How does cold fusion work? I understand that in regular fusion, you use high levels of heat to accelerate atoms to speeds high enough to overcome nuclear force.  What method would be used to achieve cold fusion?
 A: When cold fusion hit the physics news in 1989 all the physicists in my institute followed it avidly and some tried to reproduce it. I have been following the news of cold fusion trying to keep an open mind after the disappointment of the next years.
The basic idea of all the experimental setups I have read about is to use the crystal structure of specific solids . In crystals the nuclei and electrons can have collective wave functions  that have probabilities of electrons and nuclei to exist all over the lattice. The hope of what is now called "low energy nuclear physics, LENR"  is that the coulomb barrier that will not allow a nucleus close to a nucleus can be thus defeated collectively, and the nuclei get close enough to produce fusion under certain conditions. 
The problems have been  that the experiments can not be consistently reproduced, and the attention of the physics community has been removed because of this disappointment. On the other hand a number of commercial enterprises have sprung up  trying to create units of cold fusion .  When/if  If/when a commercial unit appears the specific physical model  will not be long in appearing.

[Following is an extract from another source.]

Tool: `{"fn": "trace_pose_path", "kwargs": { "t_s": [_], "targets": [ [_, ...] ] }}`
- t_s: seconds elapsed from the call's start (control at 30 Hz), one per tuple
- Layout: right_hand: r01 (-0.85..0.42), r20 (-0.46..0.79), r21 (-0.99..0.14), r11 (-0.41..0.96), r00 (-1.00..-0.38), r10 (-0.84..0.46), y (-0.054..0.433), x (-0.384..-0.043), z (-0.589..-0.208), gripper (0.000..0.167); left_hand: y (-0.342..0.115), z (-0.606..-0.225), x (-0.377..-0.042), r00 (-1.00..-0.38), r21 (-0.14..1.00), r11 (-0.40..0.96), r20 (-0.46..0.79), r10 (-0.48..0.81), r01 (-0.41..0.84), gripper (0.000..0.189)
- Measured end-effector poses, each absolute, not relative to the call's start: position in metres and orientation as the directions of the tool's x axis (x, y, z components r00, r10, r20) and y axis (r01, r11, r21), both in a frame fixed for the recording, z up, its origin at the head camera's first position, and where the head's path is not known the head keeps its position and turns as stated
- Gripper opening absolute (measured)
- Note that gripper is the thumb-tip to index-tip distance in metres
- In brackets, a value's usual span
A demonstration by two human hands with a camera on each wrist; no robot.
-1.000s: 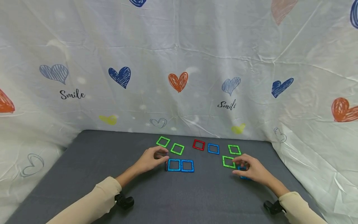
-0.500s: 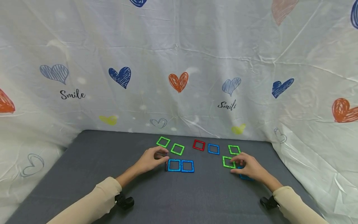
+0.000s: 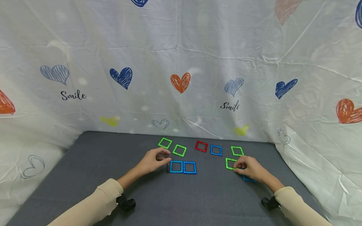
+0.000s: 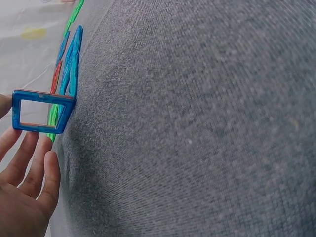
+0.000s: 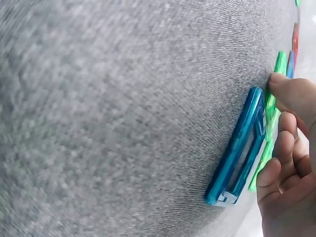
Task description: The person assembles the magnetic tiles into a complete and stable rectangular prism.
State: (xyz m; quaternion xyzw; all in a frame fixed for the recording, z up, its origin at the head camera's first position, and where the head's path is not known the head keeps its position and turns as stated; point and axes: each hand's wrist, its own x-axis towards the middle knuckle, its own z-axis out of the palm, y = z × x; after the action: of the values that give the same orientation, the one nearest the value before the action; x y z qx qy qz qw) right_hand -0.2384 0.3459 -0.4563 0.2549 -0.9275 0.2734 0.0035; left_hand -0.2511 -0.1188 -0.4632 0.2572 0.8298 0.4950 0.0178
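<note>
My left hand (image 3: 154, 161) holds a blue magnetic tile (image 4: 67, 116) upright between thumb and fingers. That tile stands at the left edge of two blue square tiles, the nearer one (image 3: 176, 171) and its right neighbour (image 3: 189, 172), which lie flat side by side. On the right, my right hand (image 3: 251, 169) has thumb and index finger at the right edge of a green square tile (image 3: 226, 164), seemingly pinching it; the exact contact is partly hidden. Below that hand's palm lies another blue tile (image 5: 234, 144), flat on the cloth and partly covered in the head view.
Along the back of the grey cloth-covered table (image 3: 175, 201) lie two green tiles at left, a red tile (image 3: 200, 151), a blue tile (image 3: 216, 154) and a green tile (image 3: 237, 155). A white curtain (image 3: 147, 100) with printed hearts hangs behind.
My right hand has shifted slightly left to the green tile, and its thumb and index finger have drawn closer together. My left hand and its upright tile stay still.
</note>
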Motion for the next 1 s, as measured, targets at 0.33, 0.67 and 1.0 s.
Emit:
{"fn": "trace_pose_path", "kwargs": {
  "t_s": [0.33, 0.67, 1.0],
  "targets": [
    [-0.503, 0.197, -0.553, 0.664, -0.853, -0.482, 0.337, -0.237, -0.439, 0.008, -0.117, -0.462, -0.25, -0.866, 0.831, 0.376, 0.226, 0.446, 0.41, 0.035],
    [-0.547, 0.278, -0.582, 0.602, -0.829, -0.485, 0.32, -0.238, -0.435, 0.006, -0.117, -0.461, -0.25, -0.864, 0.831, 0.373, 0.228, 0.449, 0.413, 0.035],
    [-0.617, 0.372, -0.587, 0.524, -0.781, -0.502, 0.301, -0.237, -0.431, 0.009, -0.117, -0.461, -0.25, -0.868, 0.835, 0.376, 0.218, 0.446, 0.403, 0.036]
  ]
}}
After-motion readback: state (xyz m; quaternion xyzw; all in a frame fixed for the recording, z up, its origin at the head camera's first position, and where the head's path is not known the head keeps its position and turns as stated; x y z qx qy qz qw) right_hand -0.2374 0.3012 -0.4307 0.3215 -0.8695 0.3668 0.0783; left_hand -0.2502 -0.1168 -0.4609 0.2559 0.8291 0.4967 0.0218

A: Basically the method to make cold fusion work is the same as hot fusion: "you use high levels of heat to accelerate atoms to speeds high enough to overcome nuclear force". 
You can make cold fusion work as follows. If you strip the electron off hydrogen atom, and let the proton capture a muon instead, then you have particle identical to the electron (as far as the Dirac equation description is concerned) aside from being 207 times heavier than the elctron and described by the Dirac equation with a central inverse square potential. So all the orbitals are the same shape and the whole thing looks exactly like a neutral Hydrogen atom aside from being 207 times smaller (the Bohr radius normalising the solution co-ordinates shrinks). Actually, the first quantised Dirac equation is getting a bit inaccurate as the muon is not so negligible in mass as the electron compared to the proton, and so you really have to do this problem as a quantum two-body problem and account for the non-fixed proton. But the basic idea stays the same: we've radically shrunken the "atom".

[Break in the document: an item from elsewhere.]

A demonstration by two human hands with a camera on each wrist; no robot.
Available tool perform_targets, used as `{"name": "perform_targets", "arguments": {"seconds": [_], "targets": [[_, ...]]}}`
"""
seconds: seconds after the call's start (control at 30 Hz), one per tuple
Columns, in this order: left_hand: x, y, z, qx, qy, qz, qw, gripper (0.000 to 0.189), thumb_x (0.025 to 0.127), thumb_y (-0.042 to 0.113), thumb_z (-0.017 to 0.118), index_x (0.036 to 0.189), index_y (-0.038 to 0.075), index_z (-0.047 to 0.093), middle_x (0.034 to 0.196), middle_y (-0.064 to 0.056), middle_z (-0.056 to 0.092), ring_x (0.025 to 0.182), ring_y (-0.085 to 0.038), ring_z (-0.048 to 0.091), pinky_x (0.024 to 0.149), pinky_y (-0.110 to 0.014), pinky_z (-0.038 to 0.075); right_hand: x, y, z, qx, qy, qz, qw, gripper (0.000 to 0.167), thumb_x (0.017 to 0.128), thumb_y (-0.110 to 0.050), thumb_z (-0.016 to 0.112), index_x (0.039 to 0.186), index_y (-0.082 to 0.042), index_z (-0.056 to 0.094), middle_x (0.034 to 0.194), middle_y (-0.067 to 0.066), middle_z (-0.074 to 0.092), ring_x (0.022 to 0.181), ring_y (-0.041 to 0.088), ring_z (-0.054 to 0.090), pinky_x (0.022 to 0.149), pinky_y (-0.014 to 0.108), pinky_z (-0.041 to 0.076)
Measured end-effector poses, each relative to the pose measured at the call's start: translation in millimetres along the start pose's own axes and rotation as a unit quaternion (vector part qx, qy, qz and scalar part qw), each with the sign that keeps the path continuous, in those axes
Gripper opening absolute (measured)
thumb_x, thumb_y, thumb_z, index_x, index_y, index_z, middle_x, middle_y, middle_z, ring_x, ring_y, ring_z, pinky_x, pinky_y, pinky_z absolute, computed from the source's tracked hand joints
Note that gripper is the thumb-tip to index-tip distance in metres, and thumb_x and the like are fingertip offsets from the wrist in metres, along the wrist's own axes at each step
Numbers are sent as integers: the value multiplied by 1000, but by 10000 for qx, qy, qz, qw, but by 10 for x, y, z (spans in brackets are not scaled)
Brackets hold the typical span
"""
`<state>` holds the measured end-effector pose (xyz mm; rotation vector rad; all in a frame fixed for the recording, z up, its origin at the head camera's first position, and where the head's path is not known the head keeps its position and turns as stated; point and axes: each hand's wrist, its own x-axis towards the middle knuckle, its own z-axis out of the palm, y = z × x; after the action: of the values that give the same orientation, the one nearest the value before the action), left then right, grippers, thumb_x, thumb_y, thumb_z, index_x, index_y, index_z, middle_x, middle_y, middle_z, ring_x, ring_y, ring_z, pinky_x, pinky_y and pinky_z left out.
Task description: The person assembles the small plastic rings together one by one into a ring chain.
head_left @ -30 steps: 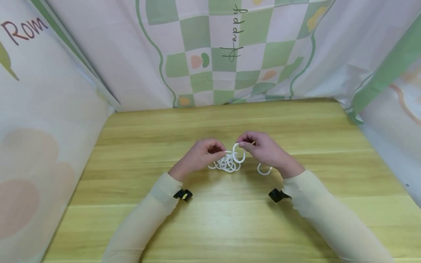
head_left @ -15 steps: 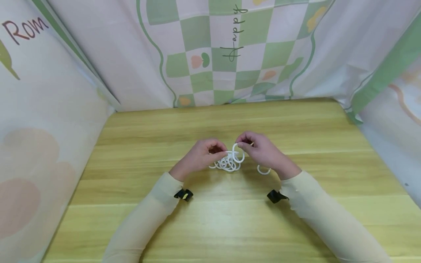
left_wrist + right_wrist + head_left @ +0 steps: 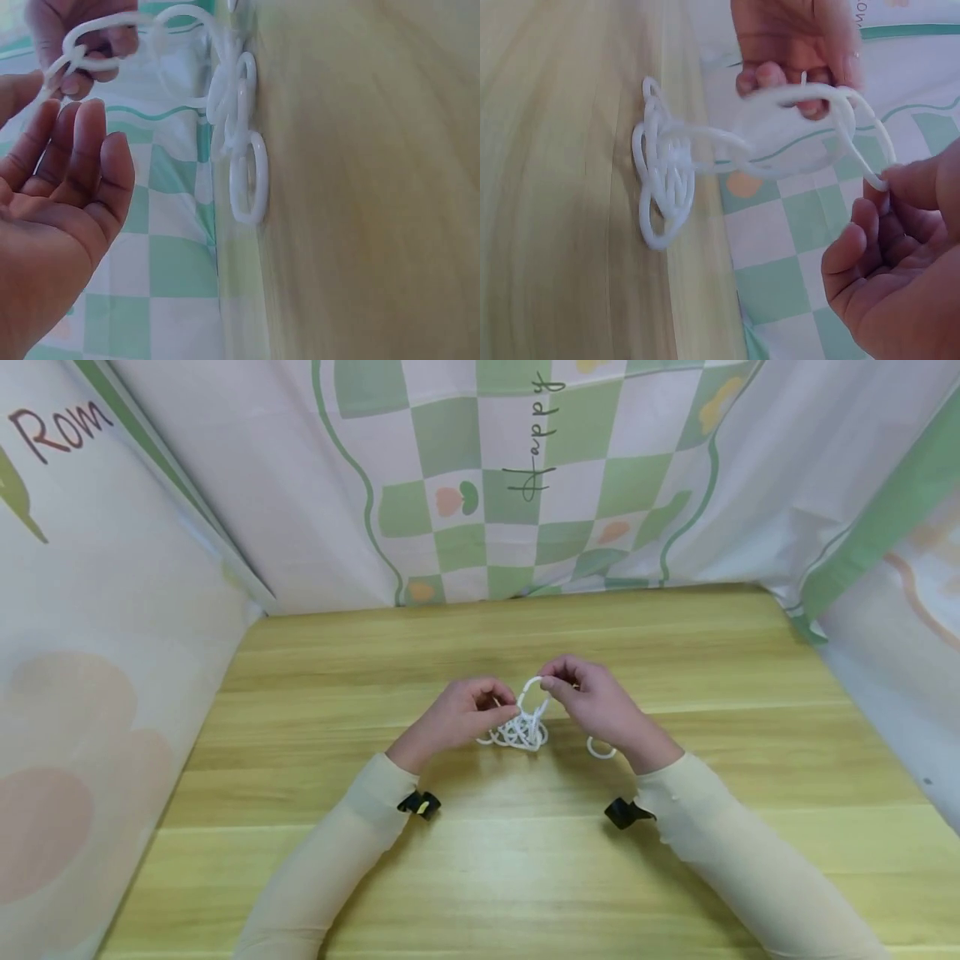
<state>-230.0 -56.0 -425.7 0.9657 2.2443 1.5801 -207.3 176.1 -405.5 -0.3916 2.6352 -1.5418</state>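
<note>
A heap of white plastic chain links (image 3: 517, 732) lies on the wooden table between the hands. My right hand (image 3: 592, 697) pinches one white link (image 3: 866, 154) between thumb and index finger; it is raised above the heap. More joined links (image 3: 727, 139) run from it down to the heap, partly blurred. On the other side, my left hand (image 3: 465, 714) has its thumb and index finger about a white link (image 3: 51, 79), its other fingers loosely bent. Where the two held links meet is hard to make out.
A separate open white link (image 3: 602, 748) lies on the table (image 3: 480, 860) just below the right hand. Behind the table hangs a green-and-white checked curtain (image 3: 517, 485). Black bands (image 3: 418, 805) sit at both wrists.
The link in my right hand has risen slightly and turned, and the links below it now hang toward the heap. My left hand stays nearly in place.
</note>
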Motion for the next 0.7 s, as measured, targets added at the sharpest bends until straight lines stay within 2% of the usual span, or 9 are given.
{"name": "perform_targets", "arguments": {"seconds": [0.13,0.27,0.37,0.53,0.6,0.7], "targets": [[7,-11,4,129,66,-70,9999,9,94,19,69,95,10,68,82,-4,65,72,-28,61,58,-28,50,-8,-40,29,383,161,51,9991,19,101,-22,57,107,-4,61,91,16,58,75,24,51,61,28,45],[-2,1,-11,166,277,-216,9992,9,95,21,67,96,12,67,81,-3,62,70,-18,55,58,-26,47,-26,-49,31,438,153,-47,9989,17,100,-19,58,106,-3,61,89,17,59,76,24,52,61,26,45],[-8,8,-25,27,414,-322,9986,9,96,20,66,97,12,66,83,-5,62,72,-22,55,59,-26,46,-61,-26,8,297,17,-104,9995,15,100,-17,60,105,-4,61,89,16,60,73,23,52,59,26,44],[-8,12,-47,-206,449,-287,9984,12,96,18,65,101,7,66,85,-6,63,79,-35,59,61,-27,49,-108,86,-54,-335,-373,-236,9985,11,98,-15,62,103,-6,64,89,11,62,74,21,53,62,30,46],[-10,9,-54,-223,450,-216,9985,15,97,16,65,105,4,66,85,-6,63,78,-34,59,60,-27,48,-116,169,-93,-748,-562,-288,9952,11,97,-14,62,103,-5,65,91,8,64,78,20,55,66,32,47],[-13,11,-58,-201,442,-114,9988,18,96,14,65,108,0,65,85,-6,63,74,-25,58,60,-25,47,-120,314,-178,-1299,-959,-199,9867,12,95,-11,63,104,-5,67,94,6,66,81,19,58,70,33,50]]}}
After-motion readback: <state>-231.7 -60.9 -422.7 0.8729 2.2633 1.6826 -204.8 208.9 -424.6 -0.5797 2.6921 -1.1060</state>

So now, with the proton's electric charge shielded by the much tighter muon orbital, it is found that room temperature kinetic energies are enough to overcome the coulombic repulsion, and cold fusion happens.
The only catch is that we need to have a source of muons and a factory for making shrunken hydrogen and this expends a great deal more energy than we get back from fusion. But I understand that putatively workable (and so far not successful) cold fusion schemes use roughly the same idea: the idea is to catalyse the reaction by getting the hydrogen's electron orbital to shrink somehow by combining it with something else and thus allow smaller energies in overcoming Coulombic repulsion. As dmckee points out, user Ron Maimon has a theory:

RonM has a theory. I don't have the background to fully evaluate it, so I can't say for sure if it is worth considering. My big question about it is: does it give a hint why it is hard to reliably build cells that work and stay working? (Or has someone solved that already?) 

I have read, although don't ask for details, that a tiny amount of cold fusion happens when peeling stickytape. It's simply that the number of events is too tiny to be of any energy production good.